Command Details	Deep dive into each command
How Commands Work Together	Standalone vs integrated
Design Philosophy	The thinking behind the architecture
Installation	Get started
Research & Testing	What went into building this
Documentation	Links to detailed docs

Command Details

/next-task

Purpose: Complete task-to-production automation.

What happens when you run it:

Policy Selection - Choose task source (GitHub Issues, GitHub Projects, GitLab, local file), priority filter, stopping point
Task Discovery - Shows top 5 prioritized tasks, you pick one
Worktree Setup - Creates isolated branch and working directory
Exploration - Deep codebase analysis to understand context
Planning - Designs implementation approach
User Approval - You review and approve the plan (last human interaction)
Implementation - Executes the plan
Pre-Review - Runs deslop-agent and test-coverage-checker
Review Loop - Multi-agent review iterates until clean
Delivery Validation - Verifies tests pass, build passes, requirements met
Docs Update - Updates CHANGELOG and related documentation
Ship - Creates PR, monitors CI, addresses comments, merges

Phase 9 uses the orchestrate-review skill to spawn parallel reviewers (code quality, security, performance, test coverage) plus conditional specialists.

Agents involved:

Agent	Model	Role
task-discoverer	sonnet	Finds and ranks tasks from your source
worktree-manager	haiku	Creates git worktrees and branches
exploration-agent	opus	Deep codebase analysis before planning
planning-agent	opus	Designs step-by-step implementation plan
implementation-agent	opus	Writes the actual code
test-coverage-checker	sonnet	Validates tests exist and are meaningful
delivery-validator	sonnet	Final checks before shipping
ci-monitor	haiku	Watches CI status
ci-fixer	sonnet	Fixes CI failures and review comments
simple-fixer	haiku	Executes mechanical edits

Cross-plugin agent:

Agent	Plugin	Role
deslop-agent	deslop	Removes AI artifacts before review
sync-docs-agent	sync-docs	Updates documentation

Usage:

/next-task              # Start new workflow
/next-task --resume     # Resume interrupted workflow
/next-task --status     # Check current state
/next-task --abort      # Cancel and cleanup

Full workflow documentation →

/agnix

Purpose: Lint agent configurations before they break your workflow. The first dedicated linter for AI agent configs.
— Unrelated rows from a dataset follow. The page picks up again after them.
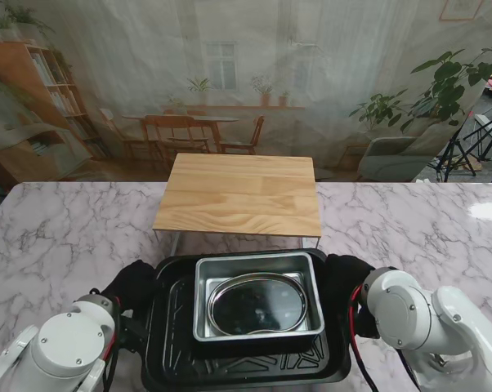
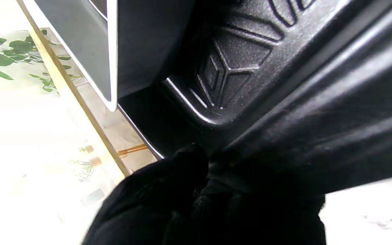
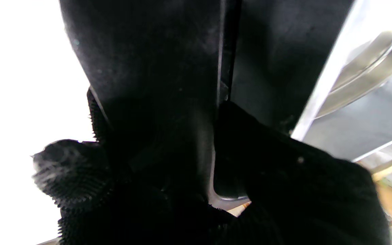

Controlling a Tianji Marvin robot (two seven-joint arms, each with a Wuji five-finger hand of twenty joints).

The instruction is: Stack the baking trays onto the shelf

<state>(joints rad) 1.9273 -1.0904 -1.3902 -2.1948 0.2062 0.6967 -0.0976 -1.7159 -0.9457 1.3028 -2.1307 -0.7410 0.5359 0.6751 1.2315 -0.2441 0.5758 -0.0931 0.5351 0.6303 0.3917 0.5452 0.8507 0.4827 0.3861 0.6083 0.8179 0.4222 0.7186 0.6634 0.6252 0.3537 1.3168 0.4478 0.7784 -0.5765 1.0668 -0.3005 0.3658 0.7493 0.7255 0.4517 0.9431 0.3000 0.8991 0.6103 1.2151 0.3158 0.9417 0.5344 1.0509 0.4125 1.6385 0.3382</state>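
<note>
A black baking tray (image 1: 171, 343) sits near me, just in front of the wooden shelf (image 1: 242, 193). Inside it rests a silver rectangular tray (image 1: 205, 306), and in that an oval metal dish (image 1: 257, 304). My left hand (image 1: 133, 286), in a black glove, is shut on the black tray's left rim. My right hand (image 1: 346, 282) is shut on its right rim. The left wrist view shows gloved fingers (image 2: 168, 190) closed over the black tray (image 2: 250, 68) edge, the silver tray (image 2: 80, 37) beside. In the right wrist view the fingers (image 3: 284, 177) clamp the black rim (image 3: 155, 68).
The shelf is a low wooden board on thin metal legs, standing on a white marble table (image 1: 58, 237). Marble stretches to both sides of the trays. A printed backdrop of a room hangs behind the table, with plants and a tripod at the far right.
</note>
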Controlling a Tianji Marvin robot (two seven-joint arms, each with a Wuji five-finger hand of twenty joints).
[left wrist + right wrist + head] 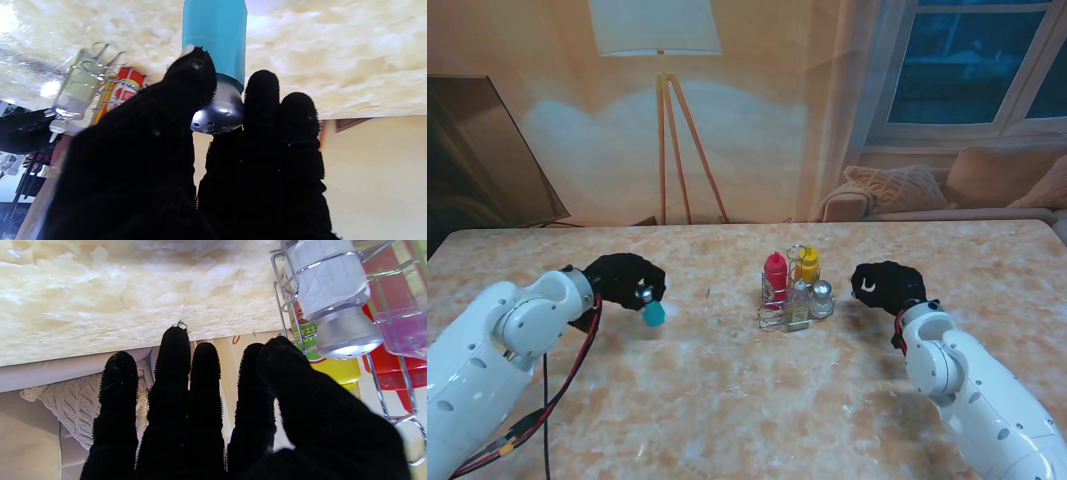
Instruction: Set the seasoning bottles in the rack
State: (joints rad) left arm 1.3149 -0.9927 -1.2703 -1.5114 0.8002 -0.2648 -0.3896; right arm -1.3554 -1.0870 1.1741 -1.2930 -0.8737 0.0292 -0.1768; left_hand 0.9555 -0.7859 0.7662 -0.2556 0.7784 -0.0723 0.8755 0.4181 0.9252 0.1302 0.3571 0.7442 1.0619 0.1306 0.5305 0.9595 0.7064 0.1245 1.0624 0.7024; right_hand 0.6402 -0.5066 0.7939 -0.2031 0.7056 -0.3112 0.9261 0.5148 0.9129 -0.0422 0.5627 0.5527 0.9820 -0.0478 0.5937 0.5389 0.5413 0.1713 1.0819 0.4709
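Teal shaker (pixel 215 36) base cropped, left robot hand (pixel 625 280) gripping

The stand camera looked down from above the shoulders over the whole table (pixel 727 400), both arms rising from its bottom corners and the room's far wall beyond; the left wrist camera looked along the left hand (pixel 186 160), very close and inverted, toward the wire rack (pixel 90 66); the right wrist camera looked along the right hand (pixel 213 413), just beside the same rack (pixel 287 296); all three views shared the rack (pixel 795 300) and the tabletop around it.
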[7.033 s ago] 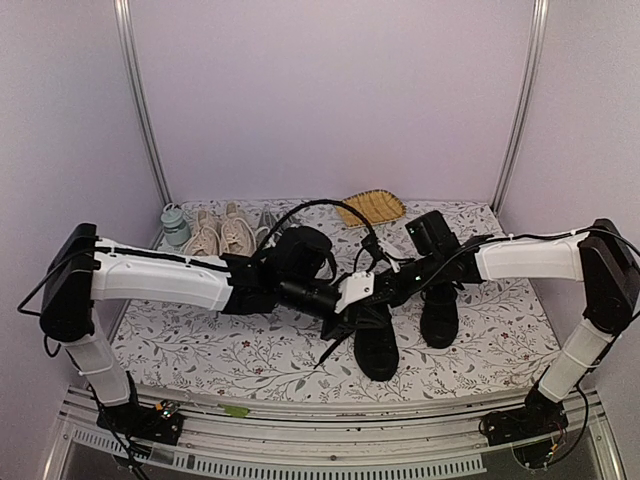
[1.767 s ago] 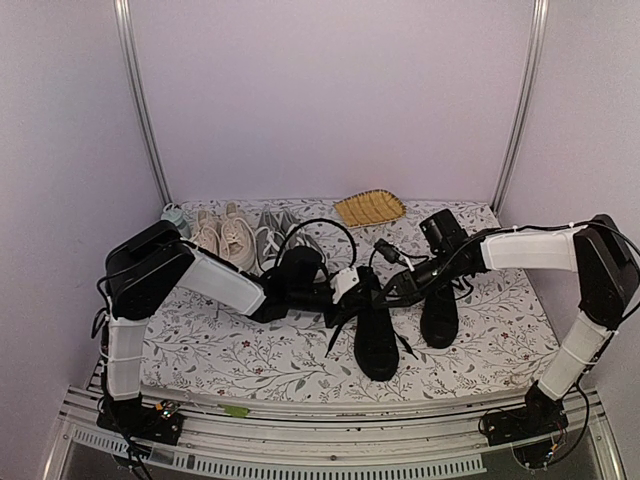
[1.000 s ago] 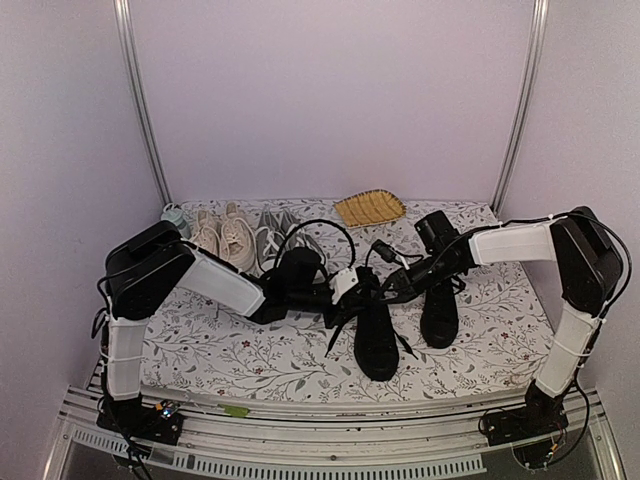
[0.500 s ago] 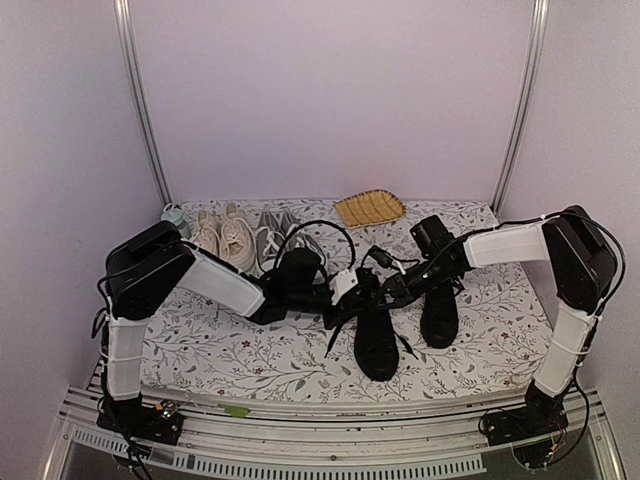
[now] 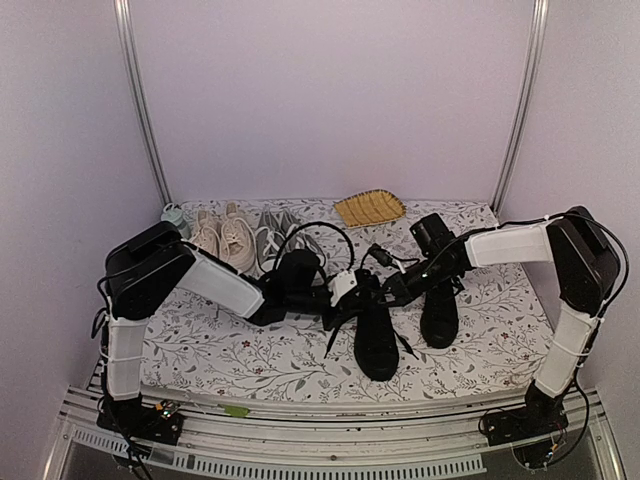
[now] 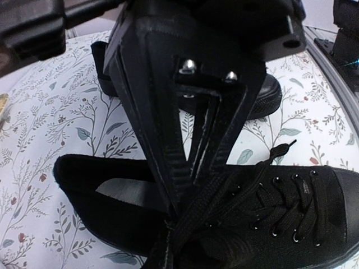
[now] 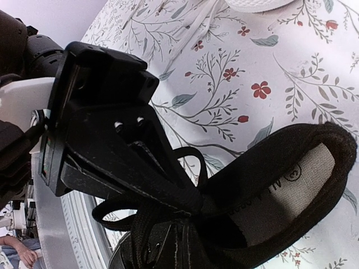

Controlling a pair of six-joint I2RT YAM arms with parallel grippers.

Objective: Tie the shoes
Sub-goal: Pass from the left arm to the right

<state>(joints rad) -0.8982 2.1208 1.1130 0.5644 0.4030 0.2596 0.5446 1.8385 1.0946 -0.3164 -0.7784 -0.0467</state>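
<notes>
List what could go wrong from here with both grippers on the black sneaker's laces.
1. Left gripper and right gripper both pinch the long black laces only at the fingertips; a pull may slip them out.
2. Nothing pins the black canvas low-top sneaker, so pulling may drag it.
3. The wrists crowd together; they may collide.

back wall (image 5: pixel 330 90): plain pale lilac | side walls (image 5: pixel 60 150): same lilac, meeting it behind two slanted metal poles (image 5: pixel 140 100) | table (image 5: pixel 200 360): white cloth printed with grey leafy sprigs and small red flowers | near edge: metal rail (image 5: pixel 330 428) | light: soft, even, faint shadows
</notes>
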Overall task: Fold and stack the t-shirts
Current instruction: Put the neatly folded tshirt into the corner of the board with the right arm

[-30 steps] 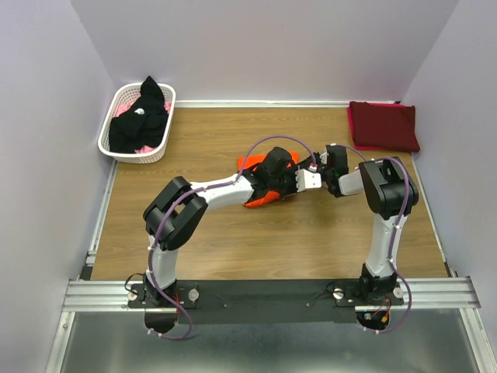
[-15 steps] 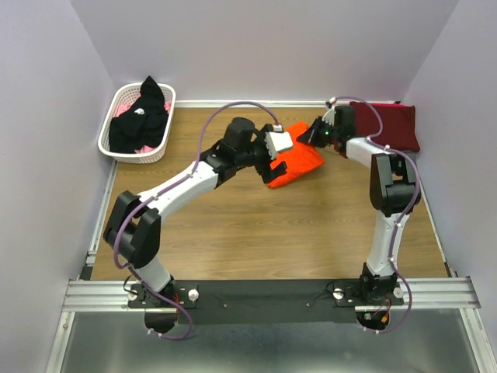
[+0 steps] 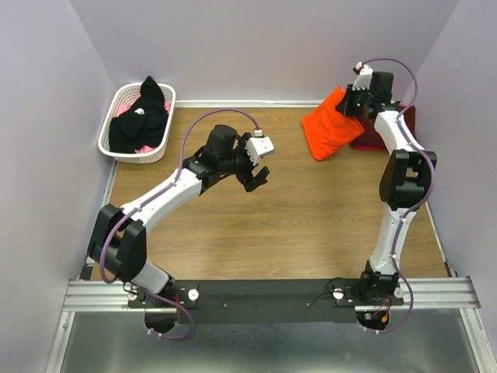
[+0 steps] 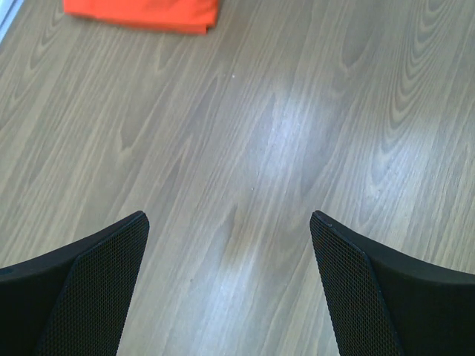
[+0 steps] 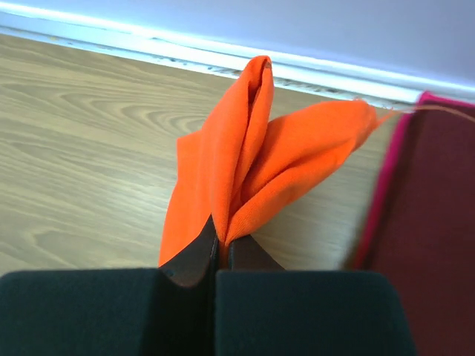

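Note:
The folded orange t-shirt hangs off the table at the back right, pinched at its top edge by my right gripper, which is shut on it. In the right wrist view the orange cloth rises from the closed right gripper, with the folded maroon t-shirt just to its right. The maroon t-shirt is mostly hidden behind the arm and the orange one. My left gripper stands open and empty over mid-table. Between its fingers only bare wood shows, with the orange t-shirt far ahead. The black t-shirt lies heaped in the basket.
A white slotted basket stands in the back left corner, with some pink cloth under the black shirt. Lilac walls close the table on three sides. The right arm's upper links stand along the right edge.
My left gripper opened, let go of the orange t-shirt and drew back left. My right gripper shut on the shirt and carried it to the back right, beside the maroon one.

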Controlling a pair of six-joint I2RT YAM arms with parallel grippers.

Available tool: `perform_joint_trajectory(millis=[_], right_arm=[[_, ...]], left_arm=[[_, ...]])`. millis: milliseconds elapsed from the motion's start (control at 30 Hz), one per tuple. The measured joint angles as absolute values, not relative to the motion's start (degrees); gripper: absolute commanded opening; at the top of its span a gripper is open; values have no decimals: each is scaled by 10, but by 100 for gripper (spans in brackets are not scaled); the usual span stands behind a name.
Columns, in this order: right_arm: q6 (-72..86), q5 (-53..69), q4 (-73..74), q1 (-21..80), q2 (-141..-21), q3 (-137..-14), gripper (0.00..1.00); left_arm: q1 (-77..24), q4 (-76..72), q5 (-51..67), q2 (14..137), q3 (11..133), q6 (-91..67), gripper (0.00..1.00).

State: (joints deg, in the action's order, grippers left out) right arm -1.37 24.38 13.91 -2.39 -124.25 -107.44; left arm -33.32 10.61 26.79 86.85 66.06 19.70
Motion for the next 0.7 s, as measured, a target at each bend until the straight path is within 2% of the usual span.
perform_joint_trajectory(millis=[267, 700], right_arm=[[-75, 222, 200, -35, -1252, -1152, 0], [-110, 216, 243, -45, -1251, -1192, 1]], left_arm=[[-332, 105, 263, 847, 627, 199, 97], [-332, 98, 252, 829, 608, 199, 97]])
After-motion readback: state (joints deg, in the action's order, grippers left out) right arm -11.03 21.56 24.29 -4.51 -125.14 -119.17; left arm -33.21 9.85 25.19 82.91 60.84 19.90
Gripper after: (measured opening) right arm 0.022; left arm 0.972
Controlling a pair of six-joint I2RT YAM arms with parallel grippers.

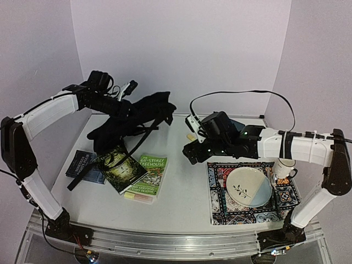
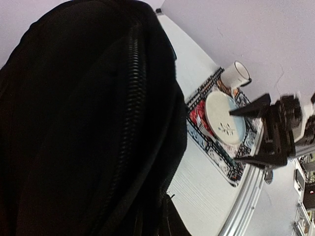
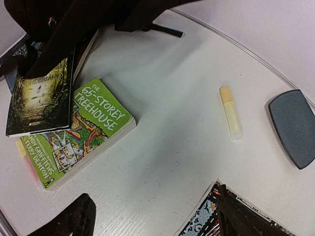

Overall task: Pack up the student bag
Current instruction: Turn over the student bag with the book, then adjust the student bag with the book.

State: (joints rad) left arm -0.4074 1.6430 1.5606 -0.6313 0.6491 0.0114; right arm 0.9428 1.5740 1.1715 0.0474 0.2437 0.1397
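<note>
The student bag point(image 1: 137, 113) is a soft black backpack slumped at the back left of the table, with its straps trailing over the books. It fills the left wrist view point(image 2: 88, 123), zipper showing, and it shows in the top corner of the right wrist view point(image 3: 74, 19). My left gripper point(image 1: 122, 102) is pressed into the bag's upper fabric and its fingers are hidden. My right gripper point(image 1: 190, 153) hangs open over bare table mid-right point(image 3: 152, 196) with nothing between its fingers, and the left wrist view also catches it point(image 2: 248, 133).
A green Treehouse book point(image 3: 74, 132), a dark Wonderland book point(image 3: 42, 93) and a dark blue book point(image 1: 82, 165) lie front left, partly under the straps. A yellow highlighter point(image 3: 230, 113) lies mid-table. A patterned placemat point(image 1: 220, 209) at right carries a plate point(image 1: 248, 186) and a mug point(image 1: 283, 168).
</note>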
agnix is a standalone open-source project that provides the validation engine. This plugin integrates it into your workflow.

The problem it solves:

Agent configurations are code. They affect behavior, security, and reliability. But unlike application code, they have no linting. You find out your SKILL.md is malformed when the agent fails. You discover your hooks have security issues when they're exploited. You realize your CLAUDE.md has conflicting rules when the AI behaves unexpectedly.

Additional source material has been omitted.